As the comptroller’s report notes, the neighborhoods with the highest share of residents in the retail industry are The Bronx’s Belmont, Crotona Park East and East Tremont, with 10.8 percent of workers — 7,450 people — dependent on retail work. In Elmhurst and Corona in Queens, the number is 7,603 people, or 9.1 percent. By contrast, fewer than 2 percent of Upper West and Upper East Siders work in retail.

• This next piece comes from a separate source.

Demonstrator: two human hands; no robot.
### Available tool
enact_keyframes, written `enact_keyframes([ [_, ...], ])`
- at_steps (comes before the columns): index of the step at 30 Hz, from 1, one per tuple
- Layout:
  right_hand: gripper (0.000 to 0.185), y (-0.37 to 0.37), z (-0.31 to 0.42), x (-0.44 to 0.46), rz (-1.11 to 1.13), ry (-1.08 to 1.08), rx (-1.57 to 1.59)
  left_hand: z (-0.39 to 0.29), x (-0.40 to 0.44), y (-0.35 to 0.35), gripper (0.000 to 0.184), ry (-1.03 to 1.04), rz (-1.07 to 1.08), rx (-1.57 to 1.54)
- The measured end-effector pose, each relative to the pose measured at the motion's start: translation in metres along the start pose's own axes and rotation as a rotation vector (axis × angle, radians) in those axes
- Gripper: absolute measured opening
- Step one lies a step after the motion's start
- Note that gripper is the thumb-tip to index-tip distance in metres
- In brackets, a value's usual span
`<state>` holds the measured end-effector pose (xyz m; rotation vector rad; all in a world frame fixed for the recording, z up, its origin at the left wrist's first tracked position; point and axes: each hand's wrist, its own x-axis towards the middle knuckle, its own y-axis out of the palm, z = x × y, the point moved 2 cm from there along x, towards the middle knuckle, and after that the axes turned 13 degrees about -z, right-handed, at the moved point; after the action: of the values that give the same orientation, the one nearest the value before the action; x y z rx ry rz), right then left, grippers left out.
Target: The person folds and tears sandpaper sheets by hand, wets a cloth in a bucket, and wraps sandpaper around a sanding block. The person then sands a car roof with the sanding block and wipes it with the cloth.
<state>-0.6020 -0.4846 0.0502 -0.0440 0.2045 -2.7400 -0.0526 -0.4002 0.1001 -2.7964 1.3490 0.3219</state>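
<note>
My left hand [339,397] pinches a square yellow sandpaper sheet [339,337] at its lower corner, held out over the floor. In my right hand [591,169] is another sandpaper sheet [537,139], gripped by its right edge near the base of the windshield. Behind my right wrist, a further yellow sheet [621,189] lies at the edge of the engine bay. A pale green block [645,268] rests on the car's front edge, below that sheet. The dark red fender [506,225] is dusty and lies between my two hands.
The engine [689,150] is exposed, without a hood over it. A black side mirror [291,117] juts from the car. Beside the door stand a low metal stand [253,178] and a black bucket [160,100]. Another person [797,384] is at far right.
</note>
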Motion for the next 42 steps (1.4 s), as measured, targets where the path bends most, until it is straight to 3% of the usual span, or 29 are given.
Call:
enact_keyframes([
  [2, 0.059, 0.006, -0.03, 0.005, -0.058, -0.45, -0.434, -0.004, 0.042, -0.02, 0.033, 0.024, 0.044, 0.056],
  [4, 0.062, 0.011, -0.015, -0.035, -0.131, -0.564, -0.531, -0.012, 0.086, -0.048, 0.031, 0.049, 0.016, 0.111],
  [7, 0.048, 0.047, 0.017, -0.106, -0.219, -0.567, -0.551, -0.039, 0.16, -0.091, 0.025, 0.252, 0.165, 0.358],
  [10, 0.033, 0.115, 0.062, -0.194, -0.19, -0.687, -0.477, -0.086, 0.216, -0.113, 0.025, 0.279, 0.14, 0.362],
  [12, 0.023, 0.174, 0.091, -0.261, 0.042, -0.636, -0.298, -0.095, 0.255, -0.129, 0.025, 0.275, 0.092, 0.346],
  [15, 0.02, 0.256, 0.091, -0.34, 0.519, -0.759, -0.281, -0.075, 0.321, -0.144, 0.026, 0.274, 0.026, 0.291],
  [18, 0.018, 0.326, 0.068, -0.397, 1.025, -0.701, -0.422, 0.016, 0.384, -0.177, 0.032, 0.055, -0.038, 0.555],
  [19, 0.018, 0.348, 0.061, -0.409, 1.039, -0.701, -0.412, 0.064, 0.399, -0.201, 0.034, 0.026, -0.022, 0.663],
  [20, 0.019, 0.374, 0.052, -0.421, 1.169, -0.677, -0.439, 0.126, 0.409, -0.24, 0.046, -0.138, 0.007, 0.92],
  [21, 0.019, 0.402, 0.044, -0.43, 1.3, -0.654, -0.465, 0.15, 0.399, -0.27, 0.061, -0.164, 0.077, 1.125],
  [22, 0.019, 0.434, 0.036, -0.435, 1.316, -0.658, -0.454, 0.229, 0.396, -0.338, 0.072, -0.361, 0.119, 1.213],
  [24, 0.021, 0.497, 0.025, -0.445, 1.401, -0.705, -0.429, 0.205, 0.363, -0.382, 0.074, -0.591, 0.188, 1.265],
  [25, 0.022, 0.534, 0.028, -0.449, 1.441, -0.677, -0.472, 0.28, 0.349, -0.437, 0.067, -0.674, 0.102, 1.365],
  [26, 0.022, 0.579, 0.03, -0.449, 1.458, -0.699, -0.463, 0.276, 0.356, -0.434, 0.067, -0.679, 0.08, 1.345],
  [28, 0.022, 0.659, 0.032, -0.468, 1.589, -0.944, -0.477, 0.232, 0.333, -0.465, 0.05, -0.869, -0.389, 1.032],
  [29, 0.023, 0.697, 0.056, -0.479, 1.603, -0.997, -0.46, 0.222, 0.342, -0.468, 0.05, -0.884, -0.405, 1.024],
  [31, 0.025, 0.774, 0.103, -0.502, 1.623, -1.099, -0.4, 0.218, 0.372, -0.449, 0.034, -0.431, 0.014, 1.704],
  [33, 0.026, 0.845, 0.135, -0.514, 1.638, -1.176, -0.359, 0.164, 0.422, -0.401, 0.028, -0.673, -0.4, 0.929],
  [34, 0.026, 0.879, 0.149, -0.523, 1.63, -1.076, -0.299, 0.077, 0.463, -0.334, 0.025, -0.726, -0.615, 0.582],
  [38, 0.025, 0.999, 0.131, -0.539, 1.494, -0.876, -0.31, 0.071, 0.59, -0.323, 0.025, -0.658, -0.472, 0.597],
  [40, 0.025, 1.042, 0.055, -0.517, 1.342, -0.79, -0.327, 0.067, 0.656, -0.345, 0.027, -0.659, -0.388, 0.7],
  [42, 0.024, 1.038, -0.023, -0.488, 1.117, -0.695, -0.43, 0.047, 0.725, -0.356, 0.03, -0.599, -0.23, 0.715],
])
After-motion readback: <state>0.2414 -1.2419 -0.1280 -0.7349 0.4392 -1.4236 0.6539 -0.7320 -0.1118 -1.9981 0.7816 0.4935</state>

These aren’t bad jobs. A city resident who works in retail earns an average of $40,000, including part-time workers. Coupled with federal tax credits for working parents and restrictions on rent in a third of Gotham homes, retail jobs represent a stable living, a stable commute to a fixed location, generally pleasant and safe working conditions and room to move up.

Without a thriving Manhattan, these jobs won’t come back. We need our tourists and commuters, but in the meantime, the city must improve the now-forgotten borough’s quality of life. Luxury ­retailers have been plagued by grab-and-run robberies; thieves know that nobody is doing jail time for theft.

There are serious problems, such as the mentally ill and addicted panhandlers who greet anyone coming to Manhattan via Grand Central, Penn Station or the Port Authority. But even the random metal barriers all over Midtown are a deterrent to a long walk.

Ten months into the pandemic, the city still hasn’t stepped in with a consistent, voluntary mediation process to cut retail rents. Broke retailers that were closed for months can’t pay 2019-level rents. But an incentive, such as property-tax deferral, may help small property owners accept reality faster.

As the comptroller’s report notes, “Retail is an important part of the fabric of New York City, and a true return to normal cannot be achieved without a robust and ­diverse retail sector.” Nor will full employment for fragile neighborhoods come back.